What do you think is the future of Islam and environmentalism?

I think it has a huge future but the important thing to look out for is that the paradigm we function from is anti-environment, the whole thing is based on the greatest thing that is forbidden in the Qur’an which is riba. So, as long as it [our economy] is based on that we are not going to get very far. But at least it is a resource and a teaching that we can work from and work with and as long as we do that we educate other people to the norms of Islam about what can be done and what cannot be done and also about the discrepancy.

This is more of a problem for western people because we consume more and we have more luxurious lifestyles, what advice would you give the average Muslim in this country and the Muslim community here in the UK? How can we return to the Sunnah or get ourselves on the straighter path?

That is the three Rs: reduce, re-use, recycle; that’s quite basic advice and that’s very Islamic as well. Re-use material as much as you can, reduce your consumption and recycle. Recycling is of course a new thing, recycling was not an issue because it is modernity and modern technology that has created the kind of materials that we need to recycle because plastic is not going to die for another thousand years. That’s the basic advice I can give Muslims, and the other thing would be to follow the example, the Sunnah of the Prophet (saw), and that would incorporate nearly all of the reduce, re-use mentality actually. If you follow that mentality we might go somewhere. Consumption-wise the Prophet was there, he used up very little of the natural resources.

How can people transition to a more environmentally friendly lifestyle considering the financial costs of for example buying organic foods or the extra time required to use environmentally friendly products like re-useable nappies?

It ain’t easy.

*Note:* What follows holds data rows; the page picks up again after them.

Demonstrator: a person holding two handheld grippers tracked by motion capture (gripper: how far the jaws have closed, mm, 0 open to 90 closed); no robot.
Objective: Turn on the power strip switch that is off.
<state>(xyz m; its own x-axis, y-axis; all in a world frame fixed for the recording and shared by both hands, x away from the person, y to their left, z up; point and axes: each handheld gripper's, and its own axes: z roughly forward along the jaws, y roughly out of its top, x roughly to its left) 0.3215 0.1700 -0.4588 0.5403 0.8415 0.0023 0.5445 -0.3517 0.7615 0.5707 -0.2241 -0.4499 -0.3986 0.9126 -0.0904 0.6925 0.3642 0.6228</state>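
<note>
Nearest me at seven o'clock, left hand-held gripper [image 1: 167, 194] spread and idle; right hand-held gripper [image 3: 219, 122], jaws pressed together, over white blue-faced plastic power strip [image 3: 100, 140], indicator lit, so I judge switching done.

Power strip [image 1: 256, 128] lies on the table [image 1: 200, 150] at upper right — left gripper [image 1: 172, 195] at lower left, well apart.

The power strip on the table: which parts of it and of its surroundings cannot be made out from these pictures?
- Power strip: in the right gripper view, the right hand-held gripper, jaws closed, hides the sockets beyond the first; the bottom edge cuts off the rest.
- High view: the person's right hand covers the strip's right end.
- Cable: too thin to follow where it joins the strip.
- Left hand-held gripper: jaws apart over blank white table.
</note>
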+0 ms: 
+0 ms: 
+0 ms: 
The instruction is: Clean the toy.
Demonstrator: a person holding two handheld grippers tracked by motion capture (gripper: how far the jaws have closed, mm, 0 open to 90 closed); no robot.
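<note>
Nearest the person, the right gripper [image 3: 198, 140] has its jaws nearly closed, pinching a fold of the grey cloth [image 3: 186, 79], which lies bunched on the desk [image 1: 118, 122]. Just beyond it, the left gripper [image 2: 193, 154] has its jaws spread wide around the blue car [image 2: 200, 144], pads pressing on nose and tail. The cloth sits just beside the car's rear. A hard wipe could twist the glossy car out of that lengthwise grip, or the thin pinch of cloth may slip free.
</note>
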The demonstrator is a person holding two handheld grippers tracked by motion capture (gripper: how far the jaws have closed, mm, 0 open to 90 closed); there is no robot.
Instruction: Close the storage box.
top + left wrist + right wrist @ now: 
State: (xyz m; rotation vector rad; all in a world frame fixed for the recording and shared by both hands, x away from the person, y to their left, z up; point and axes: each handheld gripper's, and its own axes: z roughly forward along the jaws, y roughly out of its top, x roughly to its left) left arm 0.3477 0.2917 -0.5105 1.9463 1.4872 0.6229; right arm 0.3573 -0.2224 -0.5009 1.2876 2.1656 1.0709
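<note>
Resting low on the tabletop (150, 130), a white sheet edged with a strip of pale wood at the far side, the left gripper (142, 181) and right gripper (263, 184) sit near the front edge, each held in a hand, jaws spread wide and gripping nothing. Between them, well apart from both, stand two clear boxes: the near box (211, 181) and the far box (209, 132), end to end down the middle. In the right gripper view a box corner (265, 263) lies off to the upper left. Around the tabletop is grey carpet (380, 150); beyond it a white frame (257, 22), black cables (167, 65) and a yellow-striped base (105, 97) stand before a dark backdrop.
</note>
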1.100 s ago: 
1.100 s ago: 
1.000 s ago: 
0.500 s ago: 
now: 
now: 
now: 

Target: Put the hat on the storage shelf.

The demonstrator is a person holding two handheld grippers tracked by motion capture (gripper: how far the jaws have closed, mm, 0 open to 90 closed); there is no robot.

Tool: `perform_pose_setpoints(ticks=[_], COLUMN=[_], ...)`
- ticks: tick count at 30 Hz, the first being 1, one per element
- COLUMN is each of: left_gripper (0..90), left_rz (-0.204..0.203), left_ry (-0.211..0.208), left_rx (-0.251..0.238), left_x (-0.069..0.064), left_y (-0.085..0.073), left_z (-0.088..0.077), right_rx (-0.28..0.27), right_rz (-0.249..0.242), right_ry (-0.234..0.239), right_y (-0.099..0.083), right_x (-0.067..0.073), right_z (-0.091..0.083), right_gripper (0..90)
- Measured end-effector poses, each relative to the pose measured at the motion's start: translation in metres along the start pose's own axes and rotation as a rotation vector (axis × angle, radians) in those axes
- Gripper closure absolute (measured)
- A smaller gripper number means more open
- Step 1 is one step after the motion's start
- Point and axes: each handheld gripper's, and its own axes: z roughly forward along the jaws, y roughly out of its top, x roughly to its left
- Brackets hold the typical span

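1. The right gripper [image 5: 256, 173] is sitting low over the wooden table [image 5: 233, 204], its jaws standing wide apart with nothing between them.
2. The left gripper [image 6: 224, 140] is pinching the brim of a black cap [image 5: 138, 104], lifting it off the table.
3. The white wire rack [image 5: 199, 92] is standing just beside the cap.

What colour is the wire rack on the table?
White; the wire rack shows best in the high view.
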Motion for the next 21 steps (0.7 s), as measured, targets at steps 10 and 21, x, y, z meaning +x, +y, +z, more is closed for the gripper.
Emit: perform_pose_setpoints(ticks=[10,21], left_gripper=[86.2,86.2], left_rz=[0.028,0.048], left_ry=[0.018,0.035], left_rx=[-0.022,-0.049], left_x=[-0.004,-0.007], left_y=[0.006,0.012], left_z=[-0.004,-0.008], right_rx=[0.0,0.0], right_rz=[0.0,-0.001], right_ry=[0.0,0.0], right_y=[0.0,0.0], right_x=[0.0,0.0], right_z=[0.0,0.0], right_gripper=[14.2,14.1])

Real life confronts people, economics and modernity confronts people, consumerism confronts people. This is a difficult one, I think the important thing firstly is for people to understand the issues, what is really going on, there needs to be some kind of public education or Islamic education. If you consider the mainstream of society, that’s all of us, collectively we are kind of trapped into a consumeristic, materialistic lifestyle, the twin-income families, they are trying desperately to pay their mortgages, meet the needs of the time, go beyond their needs and there are lots of wants that have been artificially created that people are made to feel that they are needs. And we are hooked into it you see. At one level, at a higher level, we need to deal with what modernity is and understand what it is based on the whole banking system and riba. But at the level of living every day life it is a difficult one. And of course when you have disposable nappies and mothers find less time to wash their own nappies, that is a challenge, if they do not ideologically understand that they have to do the other, go back to the recyclable, washable nappies, modernity provides them with the kind of technology and leisure that allows them to enjoy the so-called “good life”, but what all of this is leading us all to collectively is the collapse of society. And this is what is happening today. So we need to be prepared for the time when society inevitably collapses, it has already collapsed in certain parts of the world, we are living still very comfortably.